Personal information
- Full name: William Hunter
- Date of birth: 29 July 1880
- Place of birth: Springside, Scotland
- Position: Centre forward

Senior career*
- Years: Team / Apps / (Gls)
- 1904–1905: St Bernard's / 16 / (3)
- 1905–1909: Airdrieonians / 94 / (52)
- 1908: → Kilmarnock (loan) / 4 / (4)
- 1909–1913: Rangers / 17 / (19)
- 1911: → Hamilton Academical (loan) / 5 / (0)
- 1911–1912: → Airdrieonians (loan) / 17 / (6)
- 1912–1913: → Motherwell (loan) / 12 / (3)
- 1913: Lochgelly United
- 1913–1914: Cowdenbeath / 17 / (1)
- 1914–1915: Motherwell / 1 / (0)
- –: Saltcoats Victoria
- Total:  / 183 / (88)

International career
- 1909: Scottish League XI / 1 / (0)

= Willie Hunter (footballer, born 1880) =

Scottish footballer

William Hunter (born 29 July 1880) was a Scottish footballer who played mainly as a centre forward, featuring for clubs including St Bernard's, Airdrieonians, Kilmarnock, Rangers, Hamilton Academical, Motherwell and Cowdenbeath.

He came to prominence with Airdrie, scoring 43 Scottish Football League goals from 51 appearances between 1907 and 1909 (plus four in as many games on loan at Kilmarnock) which earned him a move to Rangers.

His scoring run continued at Ibrox with 19 goals in 17 matches in 1909–10 despite often being deployed on the wing, but by their high standards the club had a very poor season (fifth in the league, out of the Scottish Cup in the opening round, an Old Firm defeat in the Glasgow Cup final and not even making the final of the Charity Cup) and Hunter was not selected again, although he remained on the books until 1913, instead serving several loans.
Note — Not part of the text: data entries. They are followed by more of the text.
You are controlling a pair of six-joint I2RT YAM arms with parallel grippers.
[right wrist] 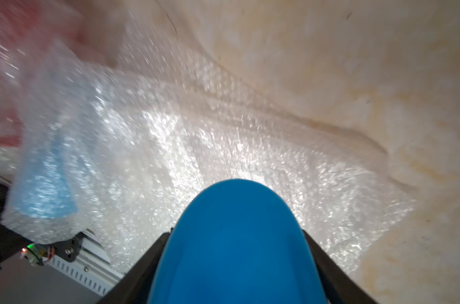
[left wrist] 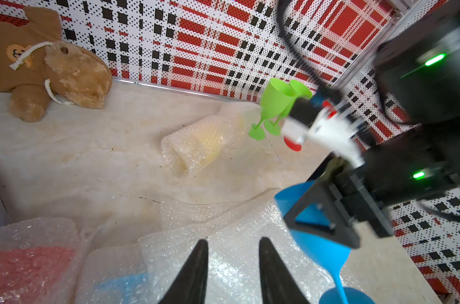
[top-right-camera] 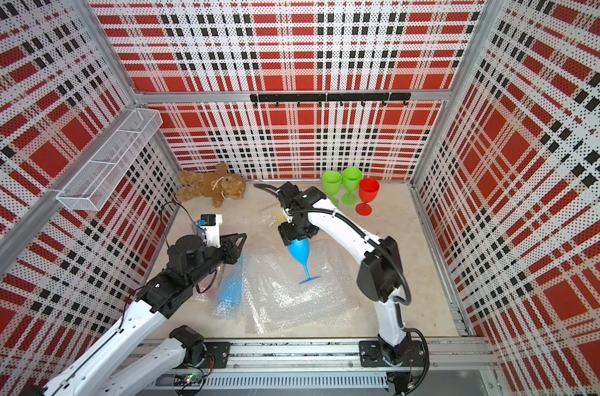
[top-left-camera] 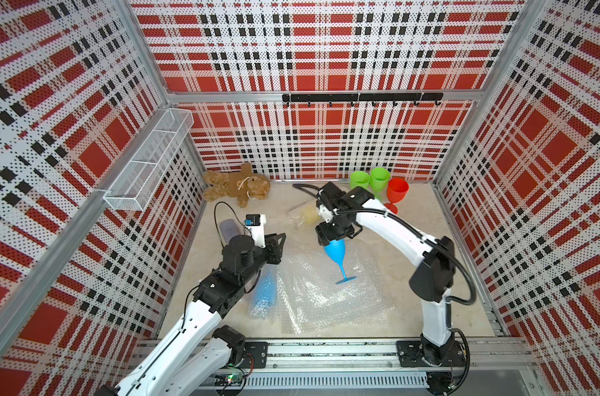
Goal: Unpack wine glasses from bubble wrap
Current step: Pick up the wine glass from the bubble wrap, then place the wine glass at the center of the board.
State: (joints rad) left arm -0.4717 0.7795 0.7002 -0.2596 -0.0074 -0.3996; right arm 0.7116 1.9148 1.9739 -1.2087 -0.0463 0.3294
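Above the flat bubble wrap, I'm pinching the bare blue goblet by its bowl in my right claw, left claw hanging spread and empty, reckoning it needs standing upright clear of the wrap.

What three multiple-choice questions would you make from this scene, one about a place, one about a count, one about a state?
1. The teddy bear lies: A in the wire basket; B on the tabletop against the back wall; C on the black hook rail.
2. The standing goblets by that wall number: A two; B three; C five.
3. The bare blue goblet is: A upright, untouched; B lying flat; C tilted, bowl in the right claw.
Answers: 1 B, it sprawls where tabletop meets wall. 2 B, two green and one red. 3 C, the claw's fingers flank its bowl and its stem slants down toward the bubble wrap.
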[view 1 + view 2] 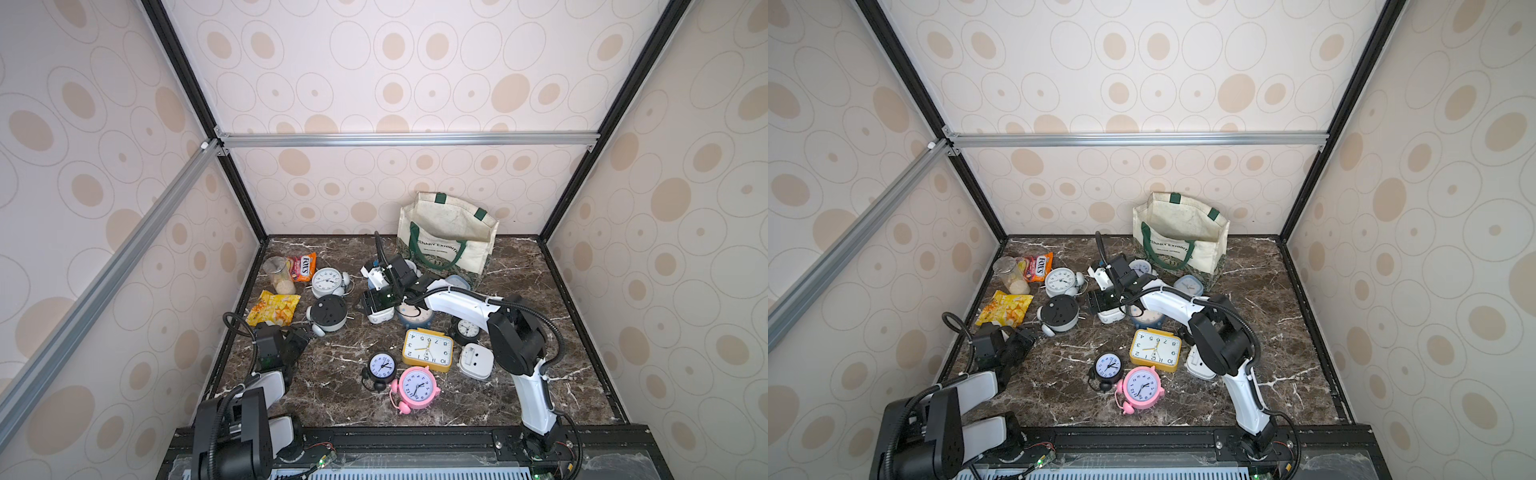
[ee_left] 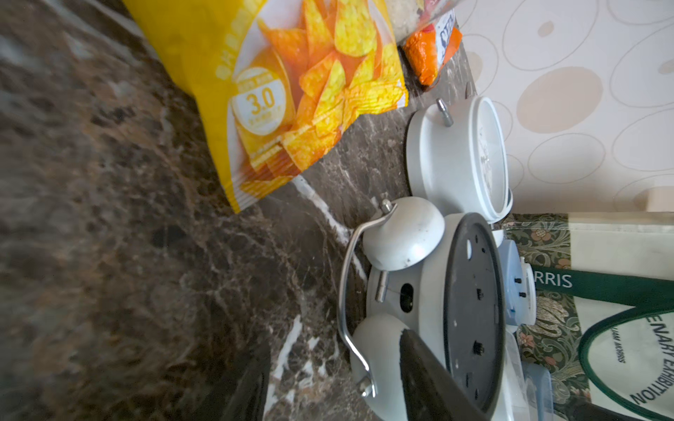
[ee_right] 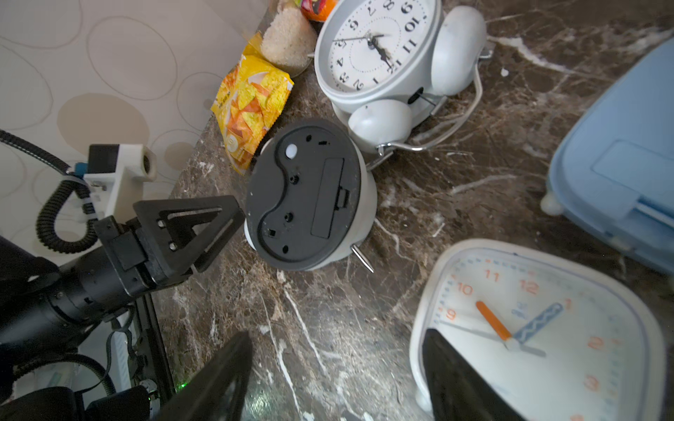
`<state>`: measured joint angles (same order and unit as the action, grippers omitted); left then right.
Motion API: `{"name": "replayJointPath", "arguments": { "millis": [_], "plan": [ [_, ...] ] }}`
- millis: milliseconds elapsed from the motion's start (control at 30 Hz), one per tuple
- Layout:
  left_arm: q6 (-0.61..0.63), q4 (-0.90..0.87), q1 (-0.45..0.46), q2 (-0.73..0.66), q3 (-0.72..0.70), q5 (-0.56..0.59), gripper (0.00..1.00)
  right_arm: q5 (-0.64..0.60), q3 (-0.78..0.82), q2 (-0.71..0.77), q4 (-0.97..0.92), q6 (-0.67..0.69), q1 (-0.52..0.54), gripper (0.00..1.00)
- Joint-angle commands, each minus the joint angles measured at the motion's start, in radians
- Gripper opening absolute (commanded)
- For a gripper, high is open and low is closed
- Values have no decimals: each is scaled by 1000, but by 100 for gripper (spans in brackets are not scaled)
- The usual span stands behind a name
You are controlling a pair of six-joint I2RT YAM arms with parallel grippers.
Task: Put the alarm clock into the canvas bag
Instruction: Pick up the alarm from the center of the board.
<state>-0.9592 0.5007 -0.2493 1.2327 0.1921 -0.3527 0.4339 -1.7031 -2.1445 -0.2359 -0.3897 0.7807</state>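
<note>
1. Near the surface's left edge, the left end effector, jaws apart, at the face-down twin-bell clock.
2. Midway, the right end effector gapes wide over a white square clock.
3. At the far edge, the canvas bag stands open.

My left gripper is matt black plastic. The table looks like polished dark marble, glossy. The canvas bag is matt woven cloth, the chip packet shiny film. The face-down alarm clock has a matt black plastic back, smooth white bells and a bright metal wire handle.
</note>
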Motion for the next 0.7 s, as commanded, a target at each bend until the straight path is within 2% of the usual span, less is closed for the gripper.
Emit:
{"name": "replayJointPath", "arguments": {
  "millis": [0, 400, 467, 667],
  "plan": [
    [-45, 195, -12, 56, -10, -59, 52, 46, -67, -69, -11, -21, 10, 75],
    [-159, 620, -17, 314, -67, -173, 35, 60, -239, -215, -74, -21, 9, 75],
    [-172, 667, -18, 331, -75, -180, 34, 66, -260, -235, -76, -24, 9, 74],
    [-202, 734, -18, 319, -79, -193, 20, 74, -324, -291, -104, -21, 9, 73]
  ]
}}
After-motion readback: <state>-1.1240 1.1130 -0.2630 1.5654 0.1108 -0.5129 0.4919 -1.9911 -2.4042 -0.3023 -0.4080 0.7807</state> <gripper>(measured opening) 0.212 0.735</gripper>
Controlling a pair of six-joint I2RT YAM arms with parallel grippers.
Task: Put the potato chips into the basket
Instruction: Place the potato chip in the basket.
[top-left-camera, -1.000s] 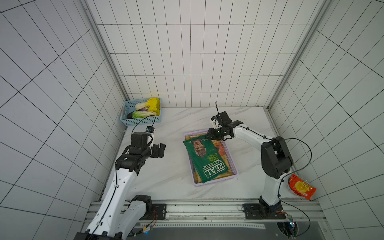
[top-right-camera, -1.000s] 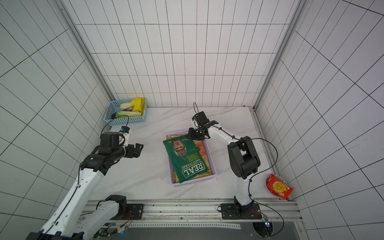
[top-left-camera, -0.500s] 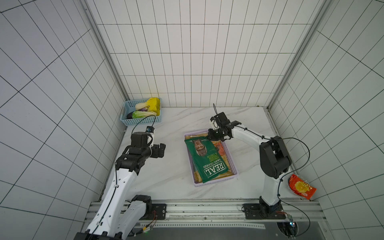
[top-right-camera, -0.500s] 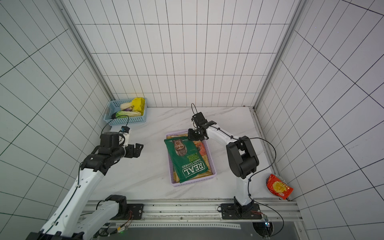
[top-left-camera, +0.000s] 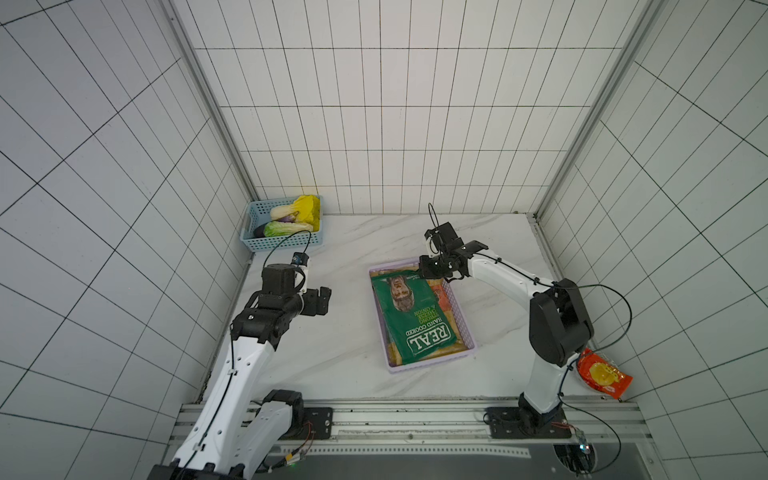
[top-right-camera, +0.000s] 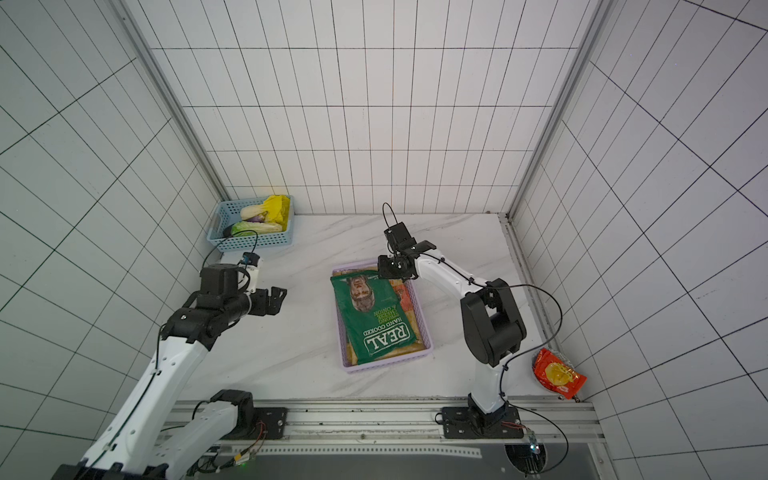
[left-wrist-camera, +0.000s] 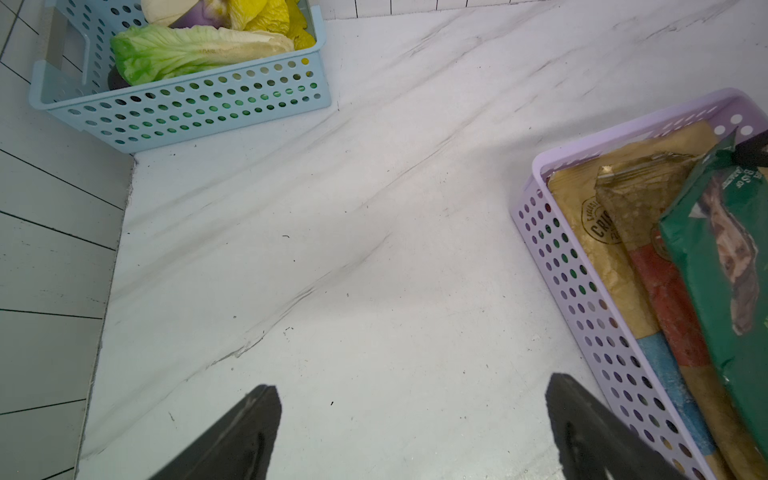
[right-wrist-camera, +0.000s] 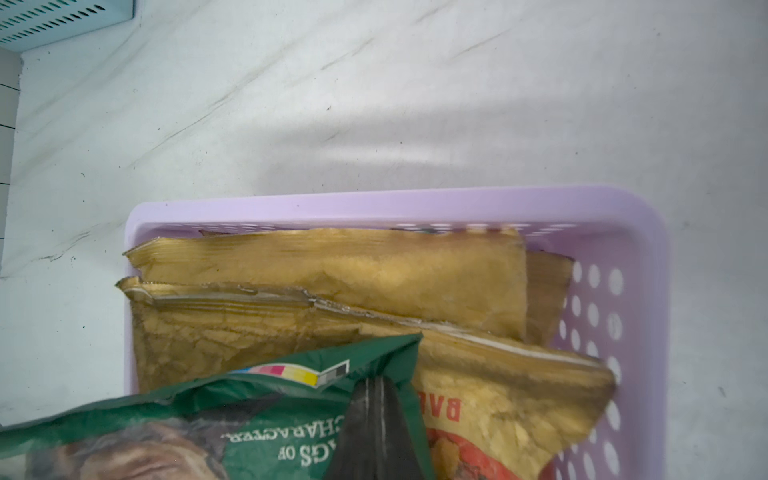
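My right gripper (top-left-camera: 424, 272) is clamped on the far end of the REAL bag (top-left-camera: 415, 320). The bag lies on top of the tan bags (right-wrist-camera: 332, 270) inside the basket (top-left-camera: 428, 363), which sits in the middle of the desk (top-left-camera: 332, 353). My left gripper (left-wrist-camera: 411, 388) hangs wide open over the desk toward its left edge, holding nothing. The blue basket (top-left-camera: 282, 243) sits in the far left corner.
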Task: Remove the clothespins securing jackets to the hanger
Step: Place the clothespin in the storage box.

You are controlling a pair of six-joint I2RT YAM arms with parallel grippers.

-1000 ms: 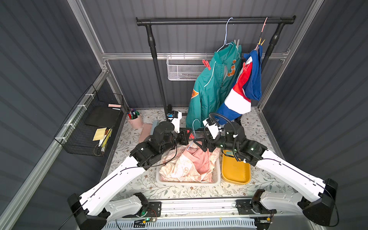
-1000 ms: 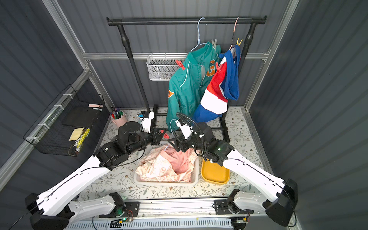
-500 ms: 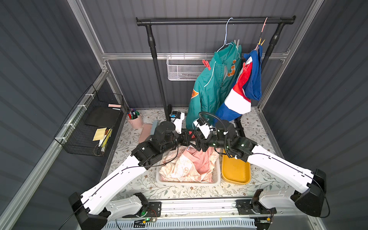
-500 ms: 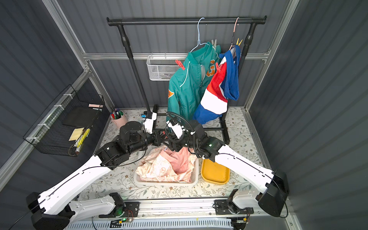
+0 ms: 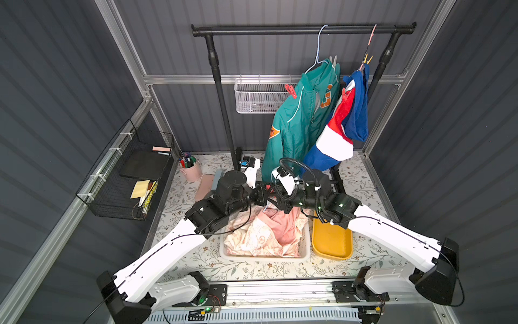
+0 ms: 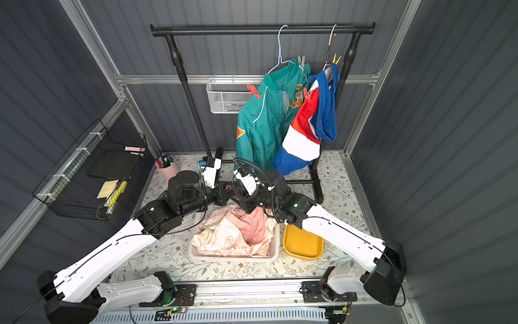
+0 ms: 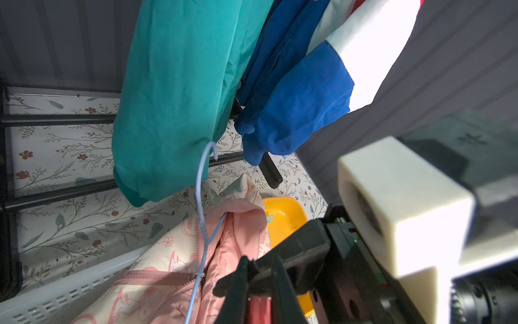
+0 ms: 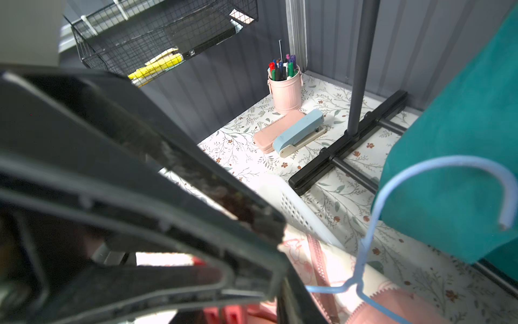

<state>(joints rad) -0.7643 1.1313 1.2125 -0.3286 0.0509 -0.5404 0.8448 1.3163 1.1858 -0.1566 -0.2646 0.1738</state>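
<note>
Above the white basket point(image 5: 307, 246) my two grippers meet tip to tip. My left gripper point(image 7: 259, 263) is shut on a red clothespin point(image 7: 259, 308). My right gripper point(image 5: 276, 200) reaches in from the other side. One black finger of it lies across the left fingertips, and its jaw gap is hidden. The cream-and-pink jacket point(image 5: 263, 232) lies in the basket with its blue hanger point(image 7: 200, 196). The teal jacket point(image 5: 297, 126) and the red-white-blue jacket point(image 5: 339, 131) hang on the rail point(image 5: 302, 29). They carry a red clothespin point(image 5: 290, 91), another red one point(image 5: 345, 96) and a yellow one point(image 5: 367, 59).
A yellow tray point(image 5: 332, 241) sits right of the basket. A pink pen cup point(image 5: 190, 168), a pink case and a blue stapler point(image 8: 298, 133) stand at the back left. The rack's black foot bars point(image 8: 347, 151) cross the table. A wire shelf point(image 5: 129, 179) hangs on the left wall.
My right arm has swung left to meet the left gripper, and its jaws have narrowed. The left gripper has kept its hold on the red clothespin and barely moved.
</note>
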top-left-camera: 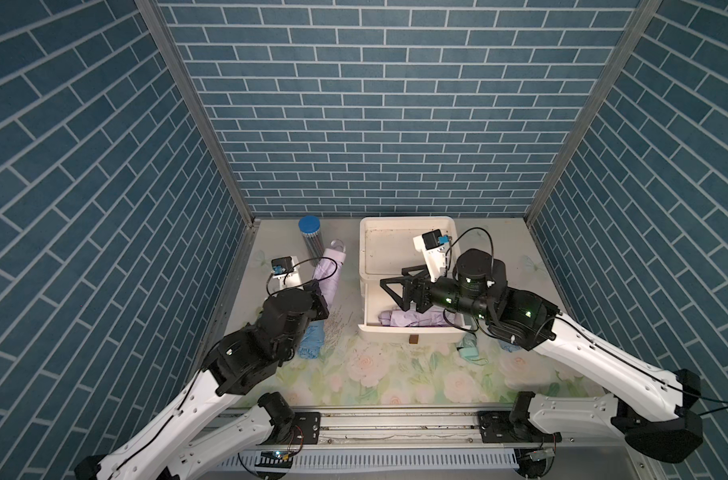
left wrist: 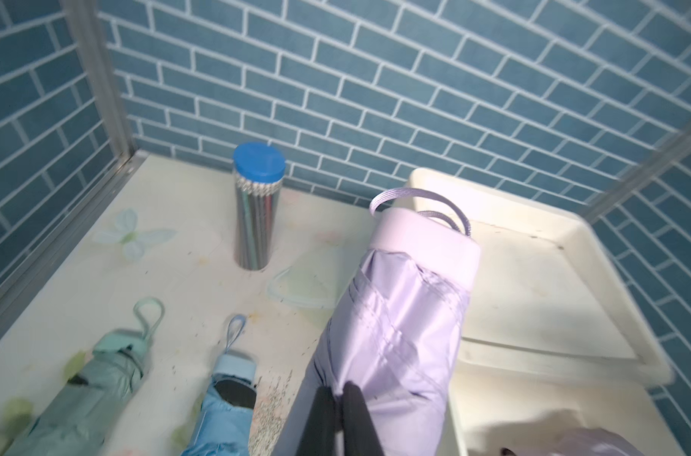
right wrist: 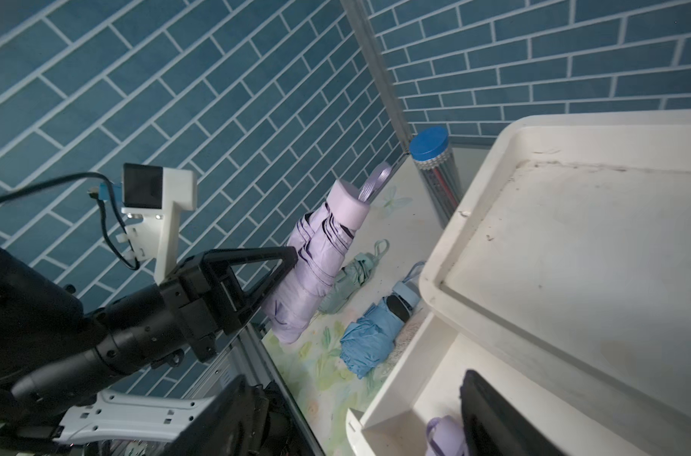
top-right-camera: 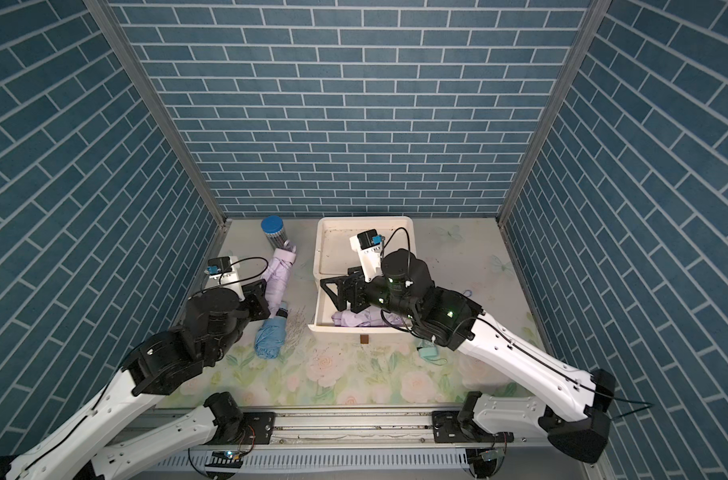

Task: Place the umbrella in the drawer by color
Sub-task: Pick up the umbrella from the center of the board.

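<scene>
Nearest, at 9 o'clock, a crumpled sky-blue umbrella (top-left-camera: 312, 338) lies on the floral mat (top-left-camera: 395, 374). Just beyond, the left gripper (left wrist: 338, 410) is pinched tight on a glossy lilac umbrella (left wrist: 399, 316), tilted with its smooth cap up. At 1 o'clock the right gripper (top-left-camera: 399, 282) gapes above the white plastic drawer (top-left-camera: 408, 333), where a second lilac umbrella (top-left-camera: 408, 319) lies folded. At 11 stands a blue-lidded cylinder (top-left-camera: 311, 241).

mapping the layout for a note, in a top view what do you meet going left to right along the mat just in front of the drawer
blue umbrella → brown drawer knob → mint umbrella
</scene>
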You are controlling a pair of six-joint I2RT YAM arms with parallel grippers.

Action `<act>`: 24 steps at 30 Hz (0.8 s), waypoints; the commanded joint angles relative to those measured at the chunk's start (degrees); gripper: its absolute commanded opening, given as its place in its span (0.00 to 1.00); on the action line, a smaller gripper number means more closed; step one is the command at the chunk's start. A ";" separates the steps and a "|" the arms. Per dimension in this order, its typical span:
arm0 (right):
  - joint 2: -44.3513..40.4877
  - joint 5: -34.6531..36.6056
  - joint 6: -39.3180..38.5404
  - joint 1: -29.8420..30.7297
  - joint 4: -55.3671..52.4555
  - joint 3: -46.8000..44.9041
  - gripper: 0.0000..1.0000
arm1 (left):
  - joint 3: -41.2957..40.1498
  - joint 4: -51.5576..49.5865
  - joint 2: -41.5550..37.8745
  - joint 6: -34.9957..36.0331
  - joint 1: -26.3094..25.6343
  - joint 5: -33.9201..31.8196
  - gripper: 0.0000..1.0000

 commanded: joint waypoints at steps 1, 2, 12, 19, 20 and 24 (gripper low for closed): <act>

One of these was a short term deal with Hamilton with the intention of improving their team for the 1911 Scottish Cup Final, but he failed to score in any of his seven appearances and Accies lost the final to Celtic after a replay.

After leaving Rangers, now well into his 30s, Hunter had spells with Cowdenbeath, where he won the 1913–14 Scottish Division Two title, and Motherwell. Outside football, he trained as a school teacher.

Hunter was selected once for the Scottish Football League XI against the Irish League XI in 1909, while in good form with Airdrieonians.